▶ _Aim of the exercise_:
When the string "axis" is part of a line in the data below, report the whole line.

▶ _Dataset extract_:
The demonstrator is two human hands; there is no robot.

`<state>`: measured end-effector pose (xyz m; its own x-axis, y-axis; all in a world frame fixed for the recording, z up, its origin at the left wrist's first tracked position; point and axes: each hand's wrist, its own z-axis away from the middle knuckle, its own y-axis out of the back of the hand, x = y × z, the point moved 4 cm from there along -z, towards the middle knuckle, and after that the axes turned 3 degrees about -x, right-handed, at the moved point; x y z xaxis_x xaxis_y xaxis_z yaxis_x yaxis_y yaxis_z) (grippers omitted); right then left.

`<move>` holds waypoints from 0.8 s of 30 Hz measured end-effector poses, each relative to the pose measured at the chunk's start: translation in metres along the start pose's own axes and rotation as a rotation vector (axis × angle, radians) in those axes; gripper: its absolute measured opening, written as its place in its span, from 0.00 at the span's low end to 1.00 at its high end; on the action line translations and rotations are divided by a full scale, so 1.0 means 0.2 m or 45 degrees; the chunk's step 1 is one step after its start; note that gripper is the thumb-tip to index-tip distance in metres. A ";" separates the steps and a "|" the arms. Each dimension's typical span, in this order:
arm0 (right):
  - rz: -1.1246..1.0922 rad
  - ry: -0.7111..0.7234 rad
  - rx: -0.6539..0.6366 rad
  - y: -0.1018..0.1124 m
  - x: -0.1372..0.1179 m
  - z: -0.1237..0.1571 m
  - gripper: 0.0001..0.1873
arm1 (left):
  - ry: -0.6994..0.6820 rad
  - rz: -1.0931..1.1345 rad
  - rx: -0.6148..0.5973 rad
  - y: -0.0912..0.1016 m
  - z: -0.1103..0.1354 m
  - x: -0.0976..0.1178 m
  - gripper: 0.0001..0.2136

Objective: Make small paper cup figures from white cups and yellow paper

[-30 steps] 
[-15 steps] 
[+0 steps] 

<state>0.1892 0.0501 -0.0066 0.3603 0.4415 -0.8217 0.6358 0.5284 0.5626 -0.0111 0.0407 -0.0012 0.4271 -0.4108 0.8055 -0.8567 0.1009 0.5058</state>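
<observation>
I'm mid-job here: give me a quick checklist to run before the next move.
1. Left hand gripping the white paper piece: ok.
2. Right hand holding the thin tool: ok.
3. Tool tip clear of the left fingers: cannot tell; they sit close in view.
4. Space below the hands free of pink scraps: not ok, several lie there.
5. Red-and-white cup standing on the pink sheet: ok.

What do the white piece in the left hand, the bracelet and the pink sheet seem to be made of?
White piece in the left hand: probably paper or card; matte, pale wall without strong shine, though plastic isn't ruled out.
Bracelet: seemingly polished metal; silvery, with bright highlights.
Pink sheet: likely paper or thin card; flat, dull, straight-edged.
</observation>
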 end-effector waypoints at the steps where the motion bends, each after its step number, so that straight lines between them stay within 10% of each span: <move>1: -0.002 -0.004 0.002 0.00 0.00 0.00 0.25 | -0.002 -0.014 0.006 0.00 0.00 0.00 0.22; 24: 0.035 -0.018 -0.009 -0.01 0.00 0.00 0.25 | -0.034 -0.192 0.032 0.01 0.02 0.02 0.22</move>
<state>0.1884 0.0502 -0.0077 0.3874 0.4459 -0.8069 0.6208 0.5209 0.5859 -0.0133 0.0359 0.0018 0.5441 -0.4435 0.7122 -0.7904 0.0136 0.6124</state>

▶ _Solution to this task_:
`<state>`: measured end-effector pose (xyz m; its own x-axis, y-axis; all in a world frame fixed for the recording, z up, its origin at the left wrist's first tracked position; point and axes: each hand's wrist, its own z-axis away from the middle knuckle, its own y-axis out of the back of the hand, x = y × z, the point moved 4 cm from there along -z, towards the middle knuckle, and after that the axes turned 3 degrees about -x, right-handed, at the moved point; x y z xaxis_x xaxis_y xaxis_z yaxis_x yaxis_y yaxis_z) (grippers omitted); right then left.
`<move>` holds waypoints from 0.8 s of 30 Hz measured end-effector poses, each relative to the pose measured at the chunk's start: translation in metres along the start pose's own axes and rotation as a rotation vector (axis × angle, radians) in those axes; gripper: its absolute measured opening, written as its place in its span, from 0.00 at the span's low end to 1.00 at its high end; on the action line translations and rotations are divided by a full scale, so 1.0 means 0.2 m or 45 degrees; the chunk's step 1 is one step after its start; note that gripper is the thumb-tip to index-tip distance in metres. A ";" separates the steps and a "|" the arms. Each dimension's typical span, in this order:

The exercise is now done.